Edward George Earle Lytton Bulwer-Lytton, 1st Baron Lytton, PC (25 May 1803 – 18 January 1873) was an English writer and politician. He served as a Whig member of Parliament from 1831 to 1841 and a Conservative from 1851 to 1866. He was Secretary of State for the Colonies from June 1858 to June 1859, choosing Richard Clement Moody as the founder of British Columbia. He declined the Crown of Greece in 1862 after King Otto abdicated. He was created Baron Lytton of Knebworth in 1866.

Bulwer-Lytton’s works were well-known in his time. He coined famous phrases like “pursuit of the almighty dollar”, “the pen is mightier than the sword”, “dweller on the threshold”, “the great unwashed”, and the opening phrase “It was a dark and stormy night.” The sardonic Bulwer-Lytton Fiction Contest, held annually since 1982, claims to seek the “opening sentence of the worst of all possible novels”.

Life

Bulwer was born on 25 May 1803 to General William Earle Bulwer of Heydon Hall and Wood Dalling, Norfolk, and Elizabeth Barbara Lytton, daughter of Richard Warburton Lytton of Knebworth House, Hertfordshire. He had two older brothers, William Earle Lytton Bulwer (1799–1877) and Henry (1801–1872), later Lord Dalling and Bulwer.

His father died and his mother moved to London when he was four years old. When he was 15, a tutor named Wallington, who tutored him at Ealing, encouraged him to publish an immature work: Ishmael and Other Poems. Around this time, Bulwer fell in love, but the woman’s father induced her to marry another man. She died about the time that Bulwer went to Cambridge and he stated that her loss affected all his subsequent life.

In 1822 Bulwer-Lytton entered Trinity College, Cambridge, where he met John Auldjo, but soon moved to Trinity Hall. In 1825 he won the Chancellor’s Gold Medal for English verse. In the following year, he took his BA degree and printed for private circulation a small volume of poems, Weeds and Wild Flowers. He purchased an army commission in 1826 but sold it in 1829 without serving.

In August 1827, he married Rosina Doyle Wheeler (1802–1882), a noted Irish beauty, but against the wishes of his mother, who withdrew his allowance, forcing him to work for a living. They had two children, Emily Elizabeth Bulwer-Lytton (1828–1848), and (Edward) Robert Lytton Bulwer-Lytton, 1st Earl of Lytton (1831–1891) who became Governor-General and Viceroy of British India (1876–1880). His writing and political work strained their marriage and his infidelity embittered Rosina.

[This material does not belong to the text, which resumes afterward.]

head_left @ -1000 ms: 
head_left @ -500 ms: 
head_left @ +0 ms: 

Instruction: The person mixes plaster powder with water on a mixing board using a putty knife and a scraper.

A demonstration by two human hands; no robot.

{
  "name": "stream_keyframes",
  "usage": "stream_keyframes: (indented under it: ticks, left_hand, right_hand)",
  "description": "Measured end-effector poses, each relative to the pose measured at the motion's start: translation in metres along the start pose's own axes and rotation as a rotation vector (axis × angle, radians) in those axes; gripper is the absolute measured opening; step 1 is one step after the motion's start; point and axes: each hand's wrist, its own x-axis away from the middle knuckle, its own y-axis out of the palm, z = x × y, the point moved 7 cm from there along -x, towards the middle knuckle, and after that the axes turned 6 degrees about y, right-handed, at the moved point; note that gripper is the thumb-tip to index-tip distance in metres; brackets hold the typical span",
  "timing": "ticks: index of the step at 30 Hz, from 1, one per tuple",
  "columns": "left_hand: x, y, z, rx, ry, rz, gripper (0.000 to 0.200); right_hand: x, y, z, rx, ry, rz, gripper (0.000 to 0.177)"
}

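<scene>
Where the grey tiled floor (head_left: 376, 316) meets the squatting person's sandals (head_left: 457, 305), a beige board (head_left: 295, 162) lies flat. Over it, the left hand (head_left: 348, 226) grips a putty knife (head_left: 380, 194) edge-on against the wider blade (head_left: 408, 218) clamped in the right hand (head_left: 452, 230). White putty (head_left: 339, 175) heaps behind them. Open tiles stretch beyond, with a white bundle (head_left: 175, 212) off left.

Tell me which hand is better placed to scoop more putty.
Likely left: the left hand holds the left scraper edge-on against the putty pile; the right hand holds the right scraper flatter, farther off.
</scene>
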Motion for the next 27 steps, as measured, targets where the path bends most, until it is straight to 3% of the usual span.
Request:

In 1833, they separated acrimoniously and in 1836 the separation became legal. Three years later, Rosina published Cheveley, or the Man of Honour (1839), a near-libelous fiction satirizing her husband’s alleged hypocrisy.

In June 1858, when her husband was standing as parliamentary candidate for Hertfordshire, she denounced him at the hustings. He retaliated by threatening her publishers, withholding her allowance, and denying her access to their children. Finally, he had her committed to a mental asylum, but she was released a few weeks later after a public outcry. This she chronicled in a memoir, A Blighted Life (1880). She continued attacking her husband’s character for several years.